Directions for this task -
Only one stretch of the data below is wanted: the lines starting at the one with "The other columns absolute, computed" and ending at the one with "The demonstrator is", both included, given again exactly.

Dataset items:
Segment Open

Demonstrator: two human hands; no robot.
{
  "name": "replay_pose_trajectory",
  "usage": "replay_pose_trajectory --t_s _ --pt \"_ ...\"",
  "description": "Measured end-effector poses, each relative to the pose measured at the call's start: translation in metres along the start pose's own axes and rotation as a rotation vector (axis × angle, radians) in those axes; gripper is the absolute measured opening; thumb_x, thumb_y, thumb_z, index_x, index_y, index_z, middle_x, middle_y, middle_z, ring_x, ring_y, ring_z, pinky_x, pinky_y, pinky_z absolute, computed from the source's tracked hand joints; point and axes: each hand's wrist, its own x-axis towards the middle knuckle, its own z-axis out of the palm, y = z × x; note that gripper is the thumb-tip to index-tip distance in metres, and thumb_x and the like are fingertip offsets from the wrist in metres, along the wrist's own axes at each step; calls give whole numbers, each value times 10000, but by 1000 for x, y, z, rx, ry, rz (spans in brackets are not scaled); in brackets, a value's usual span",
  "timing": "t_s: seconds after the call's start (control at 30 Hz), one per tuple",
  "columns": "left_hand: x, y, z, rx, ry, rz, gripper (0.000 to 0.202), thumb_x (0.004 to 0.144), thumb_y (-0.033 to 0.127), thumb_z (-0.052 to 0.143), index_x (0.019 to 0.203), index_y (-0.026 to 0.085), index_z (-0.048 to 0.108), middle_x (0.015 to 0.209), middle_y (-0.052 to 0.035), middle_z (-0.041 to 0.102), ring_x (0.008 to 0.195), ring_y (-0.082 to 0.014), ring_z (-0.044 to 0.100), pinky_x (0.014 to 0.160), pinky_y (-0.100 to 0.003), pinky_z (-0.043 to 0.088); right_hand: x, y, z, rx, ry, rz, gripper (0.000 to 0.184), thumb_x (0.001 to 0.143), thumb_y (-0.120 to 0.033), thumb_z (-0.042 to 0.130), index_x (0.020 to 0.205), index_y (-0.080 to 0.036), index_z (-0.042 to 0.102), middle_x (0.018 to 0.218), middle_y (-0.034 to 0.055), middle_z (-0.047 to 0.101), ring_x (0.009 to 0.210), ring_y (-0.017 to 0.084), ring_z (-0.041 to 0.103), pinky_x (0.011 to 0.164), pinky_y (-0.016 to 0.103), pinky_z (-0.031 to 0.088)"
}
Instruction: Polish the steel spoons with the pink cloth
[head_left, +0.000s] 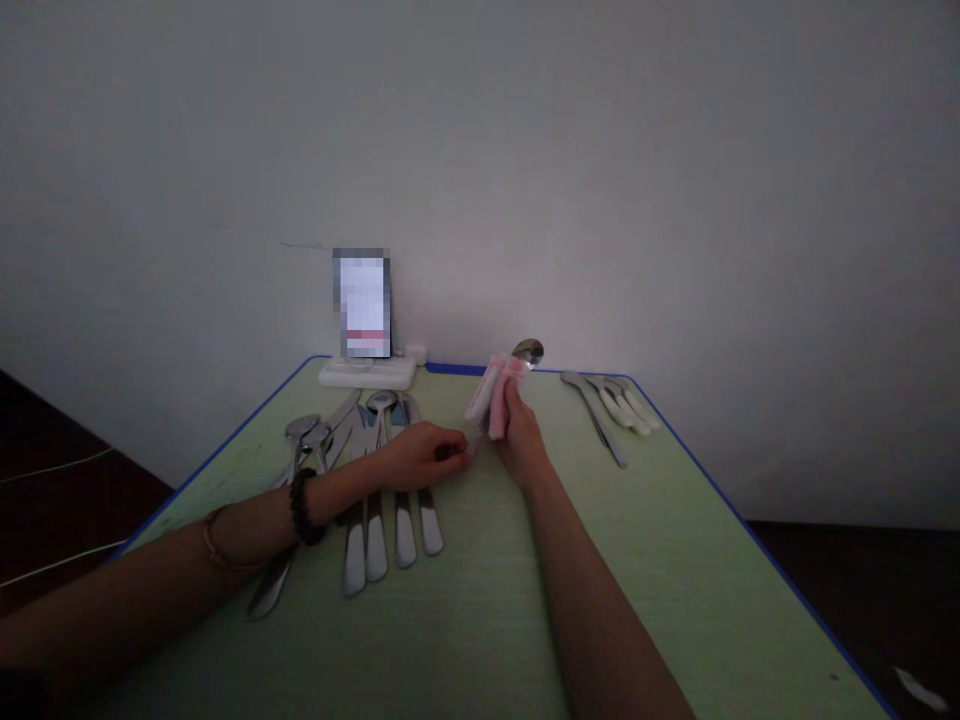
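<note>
A: Entry one, the grip?

B: Right hand point(521, 440), closed around a pink folded cloth point(491, 395) wrapped about a shiny steel spoon point(528, 352). The bowl stands clear above the cloth. The bundle is held upright over the far middle of a pale green, blue-edged table point(675, 560).

A: The other hand?

B: Left hand point(424, 455), curled, with fingertips at the bundle's lower end. Whether they pinch it, I cannot tell. Dark bead bracelet point(301, 505) on that wrist.

A: Surroundings?

B: Row of steel spoons and knives point(390, 520), flat beneath the left forearm. Smaller cutlery cluster point(615, 405), well apart, far right. White plastic stand point(367, 373) at the far edge, by the wall.
</note>
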Motion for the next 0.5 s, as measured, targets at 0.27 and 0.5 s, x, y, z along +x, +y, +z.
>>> replay_pose_trajectory --t_s 0.27,0.5 --pt "-1 -2 1 2 5 5 213 808 326 497 684 155 517 512 64 441 474 -69 379 478 -184 275 -4 -7 2 -112 0 20 533 690 -676 489 680 -164 638 562 -10 569 567 127 473 570 255 367" --pt "-1 -1 1 -18 16 -3 150 797 299 505 740 161 516 532 61 463 487 -78 396 489 -191 288 -16 -17 10 -103 -13 -17 466 710 -636 502 605 -183 537 532 -32 498 531 104 413 526 242 321"
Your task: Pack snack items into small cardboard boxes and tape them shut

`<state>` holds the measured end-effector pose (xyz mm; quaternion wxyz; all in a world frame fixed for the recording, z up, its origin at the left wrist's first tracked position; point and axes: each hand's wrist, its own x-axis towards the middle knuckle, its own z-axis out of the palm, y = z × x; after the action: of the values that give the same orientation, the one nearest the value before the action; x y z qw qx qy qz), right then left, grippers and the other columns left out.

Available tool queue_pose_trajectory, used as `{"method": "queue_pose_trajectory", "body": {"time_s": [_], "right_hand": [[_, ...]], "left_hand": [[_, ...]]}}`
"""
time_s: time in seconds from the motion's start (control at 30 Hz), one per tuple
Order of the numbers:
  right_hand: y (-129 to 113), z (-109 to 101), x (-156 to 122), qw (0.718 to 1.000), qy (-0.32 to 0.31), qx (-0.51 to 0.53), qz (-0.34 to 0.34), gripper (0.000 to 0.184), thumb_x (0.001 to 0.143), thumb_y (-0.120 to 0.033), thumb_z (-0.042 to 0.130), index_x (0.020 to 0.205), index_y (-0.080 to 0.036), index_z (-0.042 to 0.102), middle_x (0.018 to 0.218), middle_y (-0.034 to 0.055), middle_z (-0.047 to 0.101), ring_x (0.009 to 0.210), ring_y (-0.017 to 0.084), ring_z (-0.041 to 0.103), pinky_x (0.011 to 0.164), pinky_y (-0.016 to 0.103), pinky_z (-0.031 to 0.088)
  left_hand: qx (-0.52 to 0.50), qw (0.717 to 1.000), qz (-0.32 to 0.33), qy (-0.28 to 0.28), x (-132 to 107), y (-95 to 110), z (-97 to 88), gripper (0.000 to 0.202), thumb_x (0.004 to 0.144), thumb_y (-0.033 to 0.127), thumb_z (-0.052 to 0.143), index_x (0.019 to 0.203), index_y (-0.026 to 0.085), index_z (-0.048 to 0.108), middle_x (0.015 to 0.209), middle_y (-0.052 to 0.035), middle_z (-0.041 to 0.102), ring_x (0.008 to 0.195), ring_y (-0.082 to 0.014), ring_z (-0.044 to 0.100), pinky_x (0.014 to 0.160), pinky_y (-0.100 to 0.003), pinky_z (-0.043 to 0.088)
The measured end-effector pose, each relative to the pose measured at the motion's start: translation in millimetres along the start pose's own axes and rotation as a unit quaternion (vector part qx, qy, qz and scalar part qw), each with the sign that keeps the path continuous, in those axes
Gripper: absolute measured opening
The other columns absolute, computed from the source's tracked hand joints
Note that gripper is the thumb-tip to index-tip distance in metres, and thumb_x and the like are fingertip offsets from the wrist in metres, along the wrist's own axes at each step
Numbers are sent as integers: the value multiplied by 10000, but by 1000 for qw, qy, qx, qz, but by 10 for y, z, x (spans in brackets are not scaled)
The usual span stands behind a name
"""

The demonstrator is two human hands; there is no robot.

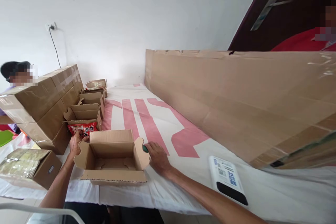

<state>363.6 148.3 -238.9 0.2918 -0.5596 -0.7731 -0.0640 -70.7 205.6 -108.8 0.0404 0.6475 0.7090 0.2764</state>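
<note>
An open, empty cardboard box (113, 157) stands on the white and pink table cover near the front edge. My left hand (75, 142) rests at the box's left flap, fingers curled, just beside a red snack packet (83, 128) lying in the box behind. My right hand (156, 154) lies on the table at the box's right flap, with a small dark green thing (145, 148) under its fingertips. Whether the fingers grip it I cannot make out.
A row of open small boxes (90, 106) runs back along the left. Stacked sealed cartons (39, 101) stand at the far left, with a person behind them. A long cardboard sheet (236, 101) walls the right side. A white device (227, 178) lies front right. A second person in red is top right.
</note>
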Motion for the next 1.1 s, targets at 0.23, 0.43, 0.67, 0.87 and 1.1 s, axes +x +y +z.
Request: {"method": "queue_pose_trajectory", "body": {"time_s": [0.23, 0.43, 0.67, 0.87, 1.1], "right_hand": [[-6, -57, -8, 1000, -3, 2, -3, 317, 839, -34, 569, 1069, -230, 665, 1045, 79, 705, 950, 268, 582, 833, 359, 401], [-7, 30, -34, 1000, 27, -3, 2, 168, 921, -119, 595, 1030, -234, 654, 1016, 82, 695, 944, 276, 591, 846, 372, 421], [18, 106, -75, 998, 43, -35, 0, 268, 879, -47, 585, 1047, -242, 662, 1024, 82, 691, 975, 288, 588, 862, 364, 420], [25, 97, -89, 998, 32, -55, 2, 299, 873, -38, 578, 1062, -254, 661, 1061, 84, 694, 1008, 300, 598, 871, 370, 426], [15, 82, -58, 999, 46, -22, -1, 250, 892, -56, 593, 1035, -250, 662, 1009, 70, 697, 948, 280, 594, 853, 370, 422]], "left_hand": [[66, 995, -70, -11, 175, 102, 132, 392, 928, 424, 707, 1256, 216, 657, 1028, -145, 800, 931, -325, 754, 722, -344, 461], [79, 994, -78, -15, 379, 202, 164, 430, 971, 511, 699, 1270, 202, 672, 1078, -180, 810, 1025, -389, 770, 789, -389, 503], [94, 992, -85, -25, 822, 354, 282, 491, 979, 491, 714, 1357, 183, 655, 1266, -245, 781, 1211, -450, 736, 905, -440, 526], [88, 993, -80, -27, 1172, 415, 385, 500, 949, 504, 738, 1337, 202, 652, 1276, -238, 775, 1209, -430, 736, 925, -442, 535], [69, 993, -79, -49, 1381, 441, 423, 392, 962, 432, 705, 1272, 196, 674, 1343, -251, 754, 1263, -444, 717, 959, -469, 538]]}}
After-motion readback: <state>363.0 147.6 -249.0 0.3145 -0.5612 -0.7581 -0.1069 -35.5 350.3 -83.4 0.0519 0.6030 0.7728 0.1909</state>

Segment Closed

Result -
The other columns absolute, computed from the source's tracked hand joints
Note that gripper is the thumb-tip to index-tip distance in metres, and thumb_x and the like are fingertip offsets from the wrist in metres, along the wrist's own axes at each step
Numbers are sent as integers: the value multiplied by 10000, but by 1000 for qw, qy, qx, qz, but by 10 for y, z, x (spans in brackets are not scaled)
The usual span stands behind a name
"""

The demonstrator is two human hands; there is no robot.

The answer to this exercise has been fully stated.